**Instructions to follow**
Scan the material for "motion". Copy every line it appears in.

***** Extracted information

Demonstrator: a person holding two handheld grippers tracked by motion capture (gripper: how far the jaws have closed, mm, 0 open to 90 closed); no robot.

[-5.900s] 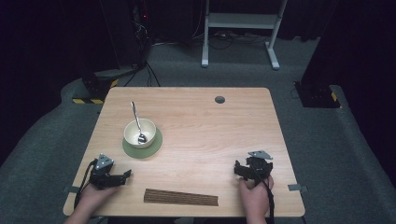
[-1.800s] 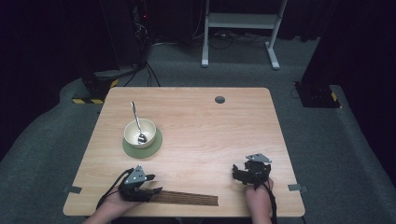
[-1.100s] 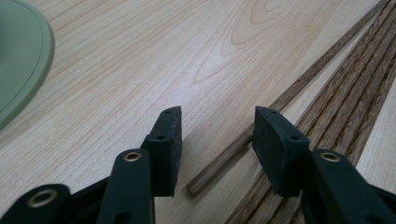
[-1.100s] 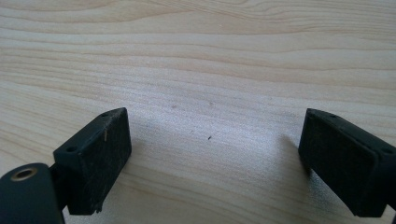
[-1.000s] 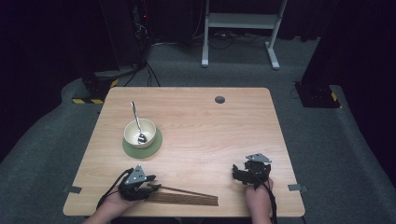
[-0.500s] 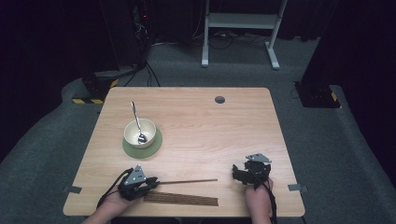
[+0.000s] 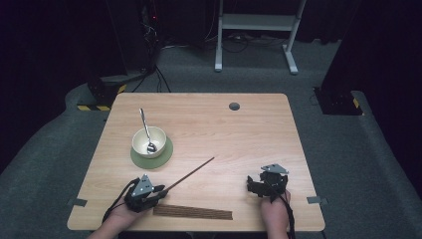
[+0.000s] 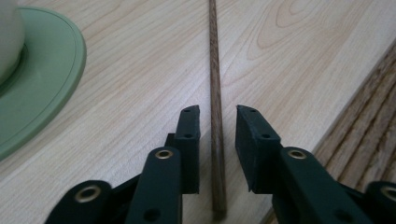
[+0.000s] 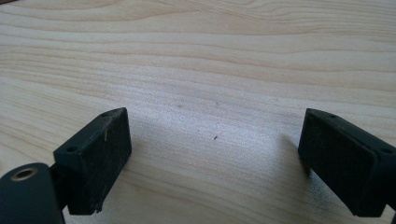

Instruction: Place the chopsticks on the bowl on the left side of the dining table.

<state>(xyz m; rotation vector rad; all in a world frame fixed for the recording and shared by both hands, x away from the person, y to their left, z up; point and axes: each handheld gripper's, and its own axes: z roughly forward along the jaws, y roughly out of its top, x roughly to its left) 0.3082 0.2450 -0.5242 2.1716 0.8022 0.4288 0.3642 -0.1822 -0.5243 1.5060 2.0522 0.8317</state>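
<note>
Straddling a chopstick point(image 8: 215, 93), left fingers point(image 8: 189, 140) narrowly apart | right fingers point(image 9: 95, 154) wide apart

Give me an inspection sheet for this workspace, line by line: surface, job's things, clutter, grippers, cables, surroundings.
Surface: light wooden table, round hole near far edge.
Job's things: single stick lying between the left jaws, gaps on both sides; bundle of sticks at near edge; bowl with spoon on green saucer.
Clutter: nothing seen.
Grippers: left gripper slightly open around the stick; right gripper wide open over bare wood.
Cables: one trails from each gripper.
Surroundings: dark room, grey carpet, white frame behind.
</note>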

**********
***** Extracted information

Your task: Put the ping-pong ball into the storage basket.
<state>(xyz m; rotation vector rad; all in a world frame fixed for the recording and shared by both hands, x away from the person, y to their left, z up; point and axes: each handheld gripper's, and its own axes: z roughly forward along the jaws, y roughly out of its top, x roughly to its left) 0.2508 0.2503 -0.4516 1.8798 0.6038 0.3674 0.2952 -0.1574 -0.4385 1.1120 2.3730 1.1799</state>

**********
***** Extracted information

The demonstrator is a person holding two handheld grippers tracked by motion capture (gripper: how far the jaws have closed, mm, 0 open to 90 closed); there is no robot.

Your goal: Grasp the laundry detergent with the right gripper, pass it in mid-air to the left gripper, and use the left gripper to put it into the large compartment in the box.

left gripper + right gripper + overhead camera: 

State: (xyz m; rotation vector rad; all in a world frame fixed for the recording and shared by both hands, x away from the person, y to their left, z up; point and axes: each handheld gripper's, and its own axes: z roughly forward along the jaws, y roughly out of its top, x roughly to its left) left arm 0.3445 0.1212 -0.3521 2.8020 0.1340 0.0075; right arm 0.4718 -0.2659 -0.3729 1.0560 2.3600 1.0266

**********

**Response to this task**
Demonstrator: a person holding two handheld grippers tracked by motion capture (gripper: how far the jaws have closed, mm, 0 open to 90 closed); no robot.
The demonstrator is a person holding two handheld grippers tracked by motion capture (gripper: how far the jaws have closed, mm, 0 open to 90 closed); there is no robot.

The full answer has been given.